Why did he need the muscle? Probably because he knew how his behaviour would be received. This is a man who is absolutely not going to accept criticism, in any form at all.

The man whose benefit reforms were mocked by Ed Balls last week as “In Deep Sh…ambles” batted away concerns about inaccurate statistics as somebody else’s fault and, when confronted with a whistleblower’s claim that jobseekers were being sanctioned indiscriminately, said he wanted to see the evidence.

That’s a bit much, coming from the man who is still withholding the mortality statistics of people going through the assessment regime for Employment and Support Allowance. Where is that evidence?

Our evidence that he had a bodyguard comes from Paula Peters on Facebook, who attended the meeting. She wrote: “The police, and they were armed, hustled him into the room. He had a bodyguard in the room with him! What the hell for? We are entitled to watch proceedings and follow due process.”

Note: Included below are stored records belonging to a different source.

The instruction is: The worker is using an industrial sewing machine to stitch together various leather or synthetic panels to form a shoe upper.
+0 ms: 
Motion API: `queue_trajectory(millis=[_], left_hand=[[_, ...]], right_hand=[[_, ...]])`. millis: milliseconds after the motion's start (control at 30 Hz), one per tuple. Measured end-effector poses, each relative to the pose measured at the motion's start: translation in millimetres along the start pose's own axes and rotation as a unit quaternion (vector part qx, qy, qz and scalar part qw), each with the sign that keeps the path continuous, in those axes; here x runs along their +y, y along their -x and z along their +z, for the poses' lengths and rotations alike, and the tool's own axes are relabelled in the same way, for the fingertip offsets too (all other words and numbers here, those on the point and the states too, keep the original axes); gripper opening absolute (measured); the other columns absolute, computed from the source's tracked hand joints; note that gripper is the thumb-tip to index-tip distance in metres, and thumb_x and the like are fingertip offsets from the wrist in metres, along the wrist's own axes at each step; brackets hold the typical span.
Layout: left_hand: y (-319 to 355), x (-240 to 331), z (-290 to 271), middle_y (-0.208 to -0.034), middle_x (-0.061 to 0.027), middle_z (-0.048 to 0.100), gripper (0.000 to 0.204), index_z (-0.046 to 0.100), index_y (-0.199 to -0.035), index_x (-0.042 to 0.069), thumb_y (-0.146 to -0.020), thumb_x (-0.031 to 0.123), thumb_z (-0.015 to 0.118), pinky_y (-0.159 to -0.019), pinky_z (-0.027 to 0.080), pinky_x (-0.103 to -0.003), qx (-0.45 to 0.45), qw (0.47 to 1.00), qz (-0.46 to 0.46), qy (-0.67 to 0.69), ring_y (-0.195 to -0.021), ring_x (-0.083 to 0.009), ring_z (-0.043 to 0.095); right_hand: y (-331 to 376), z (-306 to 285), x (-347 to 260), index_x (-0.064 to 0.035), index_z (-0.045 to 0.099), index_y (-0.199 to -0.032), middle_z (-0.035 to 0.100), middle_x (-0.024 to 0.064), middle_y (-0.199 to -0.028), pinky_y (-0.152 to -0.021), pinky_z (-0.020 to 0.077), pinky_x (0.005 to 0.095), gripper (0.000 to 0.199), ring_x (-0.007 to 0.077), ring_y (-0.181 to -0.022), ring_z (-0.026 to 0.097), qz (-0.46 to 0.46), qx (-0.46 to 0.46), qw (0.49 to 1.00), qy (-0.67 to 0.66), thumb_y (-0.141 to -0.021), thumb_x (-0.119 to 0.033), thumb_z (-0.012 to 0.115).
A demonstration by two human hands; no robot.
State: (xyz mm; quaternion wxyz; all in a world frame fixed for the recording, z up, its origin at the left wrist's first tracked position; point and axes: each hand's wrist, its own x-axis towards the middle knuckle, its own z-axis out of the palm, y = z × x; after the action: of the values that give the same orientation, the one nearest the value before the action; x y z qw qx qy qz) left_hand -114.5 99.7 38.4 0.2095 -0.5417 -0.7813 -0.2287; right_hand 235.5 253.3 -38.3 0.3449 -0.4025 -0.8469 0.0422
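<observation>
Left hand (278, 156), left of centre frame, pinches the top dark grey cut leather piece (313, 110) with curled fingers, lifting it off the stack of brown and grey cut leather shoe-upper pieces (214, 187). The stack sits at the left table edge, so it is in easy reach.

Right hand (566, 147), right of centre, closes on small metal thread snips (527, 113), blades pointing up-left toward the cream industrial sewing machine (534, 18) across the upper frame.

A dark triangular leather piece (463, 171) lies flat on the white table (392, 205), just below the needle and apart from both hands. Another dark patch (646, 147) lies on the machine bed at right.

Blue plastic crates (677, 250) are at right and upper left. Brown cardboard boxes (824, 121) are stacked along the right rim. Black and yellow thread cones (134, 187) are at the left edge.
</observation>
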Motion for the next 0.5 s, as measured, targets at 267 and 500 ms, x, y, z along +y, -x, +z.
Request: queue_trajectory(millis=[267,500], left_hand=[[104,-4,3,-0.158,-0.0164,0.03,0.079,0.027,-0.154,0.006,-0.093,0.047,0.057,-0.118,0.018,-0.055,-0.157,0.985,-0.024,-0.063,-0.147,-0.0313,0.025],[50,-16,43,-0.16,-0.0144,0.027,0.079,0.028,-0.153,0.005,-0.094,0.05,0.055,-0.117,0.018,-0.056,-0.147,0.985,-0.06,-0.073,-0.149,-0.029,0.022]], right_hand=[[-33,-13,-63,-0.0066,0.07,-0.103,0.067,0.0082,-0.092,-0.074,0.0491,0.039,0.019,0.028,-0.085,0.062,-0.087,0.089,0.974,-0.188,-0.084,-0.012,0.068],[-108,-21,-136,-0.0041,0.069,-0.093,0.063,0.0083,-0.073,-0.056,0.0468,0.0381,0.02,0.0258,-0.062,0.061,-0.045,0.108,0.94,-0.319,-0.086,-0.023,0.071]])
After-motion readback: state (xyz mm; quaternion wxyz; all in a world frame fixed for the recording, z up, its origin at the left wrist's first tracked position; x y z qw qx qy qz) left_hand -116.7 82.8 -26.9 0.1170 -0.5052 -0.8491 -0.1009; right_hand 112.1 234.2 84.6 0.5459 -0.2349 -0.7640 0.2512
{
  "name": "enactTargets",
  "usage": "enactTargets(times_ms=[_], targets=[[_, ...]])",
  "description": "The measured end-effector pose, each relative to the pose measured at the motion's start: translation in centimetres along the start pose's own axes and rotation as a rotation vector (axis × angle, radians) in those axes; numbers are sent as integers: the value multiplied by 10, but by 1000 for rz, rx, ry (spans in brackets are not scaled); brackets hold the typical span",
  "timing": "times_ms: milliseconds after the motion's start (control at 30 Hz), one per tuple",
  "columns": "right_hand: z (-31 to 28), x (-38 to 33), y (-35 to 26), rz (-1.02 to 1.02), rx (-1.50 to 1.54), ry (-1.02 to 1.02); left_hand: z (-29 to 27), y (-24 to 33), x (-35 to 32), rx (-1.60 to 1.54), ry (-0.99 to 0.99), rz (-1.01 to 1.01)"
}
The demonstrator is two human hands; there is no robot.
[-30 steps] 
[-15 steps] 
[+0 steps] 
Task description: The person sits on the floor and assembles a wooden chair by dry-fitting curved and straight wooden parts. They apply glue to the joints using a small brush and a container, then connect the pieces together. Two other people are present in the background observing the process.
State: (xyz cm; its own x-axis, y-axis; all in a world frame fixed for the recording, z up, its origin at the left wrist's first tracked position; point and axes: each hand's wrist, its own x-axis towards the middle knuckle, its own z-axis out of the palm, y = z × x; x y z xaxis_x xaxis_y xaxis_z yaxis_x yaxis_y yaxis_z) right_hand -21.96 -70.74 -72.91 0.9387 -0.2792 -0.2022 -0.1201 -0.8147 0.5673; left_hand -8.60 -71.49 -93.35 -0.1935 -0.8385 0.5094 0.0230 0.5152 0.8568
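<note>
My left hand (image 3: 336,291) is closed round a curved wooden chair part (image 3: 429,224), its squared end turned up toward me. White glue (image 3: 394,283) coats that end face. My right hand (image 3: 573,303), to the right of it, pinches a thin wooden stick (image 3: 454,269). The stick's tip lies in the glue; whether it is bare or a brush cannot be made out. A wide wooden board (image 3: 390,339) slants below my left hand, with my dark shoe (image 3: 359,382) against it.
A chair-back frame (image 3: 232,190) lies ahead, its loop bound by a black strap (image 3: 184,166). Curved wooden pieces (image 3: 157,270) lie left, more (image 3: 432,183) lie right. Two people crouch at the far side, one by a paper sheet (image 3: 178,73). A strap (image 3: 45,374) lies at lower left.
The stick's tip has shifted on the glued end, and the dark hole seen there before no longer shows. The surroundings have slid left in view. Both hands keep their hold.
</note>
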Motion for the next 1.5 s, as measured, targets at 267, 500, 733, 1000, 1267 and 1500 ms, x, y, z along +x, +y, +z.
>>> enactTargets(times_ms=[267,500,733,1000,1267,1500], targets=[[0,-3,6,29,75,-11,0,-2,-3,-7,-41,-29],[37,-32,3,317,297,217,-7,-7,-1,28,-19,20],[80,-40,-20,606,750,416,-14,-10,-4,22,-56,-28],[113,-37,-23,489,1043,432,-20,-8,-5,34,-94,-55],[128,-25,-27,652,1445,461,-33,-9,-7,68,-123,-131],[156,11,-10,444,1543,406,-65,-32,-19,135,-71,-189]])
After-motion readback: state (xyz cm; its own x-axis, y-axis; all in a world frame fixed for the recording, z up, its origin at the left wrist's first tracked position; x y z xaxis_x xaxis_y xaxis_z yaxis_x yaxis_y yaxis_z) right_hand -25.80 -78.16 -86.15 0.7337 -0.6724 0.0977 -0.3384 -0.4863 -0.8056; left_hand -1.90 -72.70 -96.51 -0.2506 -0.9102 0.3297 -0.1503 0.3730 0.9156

Dame Anne Begg, chairing the meeting, pointed out that the UK Statistics Authority has received more complaints about the Department of Work and Pensions’ use of statistics than any other government department.

His response: “Yes, but I’ve had two letters. One was about two years ago, concerning something about the use of them on immigration, but they let that one sit – and the last one was where we had a discussion on the use of where I referred to those going back to work on the back of the benefit cap. They said that … I should not make the link. I believed it to be the case – that those people were going back to work due to the fact of reducing the cap; that’s my belief. They said it should not remain as a flat statistic, which we’ve accepted.”

So in that one respect, he admitted that he was wrong.

But he also said: “We have published, over the period that I have been there, over 500 statistical releases. We’ve also started the innovation of ‘ad hoc’ releases – which, actually, we were congratulated for by UKSA… We try and publish as regularly as possible… We try to sell a positive message, and I know there have been issues around negativity with regard to disability benefits.”

Pressed on the fact that Grant Shapps had claimed nearly 900,000 people shuffled off ESA because they weren’t willing to take the work capability assessment, the Secretary of State denied responsibility: “We didn’t actually – and have never – given them that idea about those figures. It was something that they put together and released themselves. I wasn’t even aware that they were going out with that comment at the time… I have had conversations with him and others about being careful to check with the department.”

Committee member Debbie Abrahams wanted to know about the claim by a whistleblower in Job Centre Plus, that JSA claimants were deliberately being set up to fail, contrary to the Civil Service code, with ploys including making appointments without telling the claimant, in order to create an easy opportunity for a sanction and thereby distorting statistics – not after they had been collected but in the collection itself.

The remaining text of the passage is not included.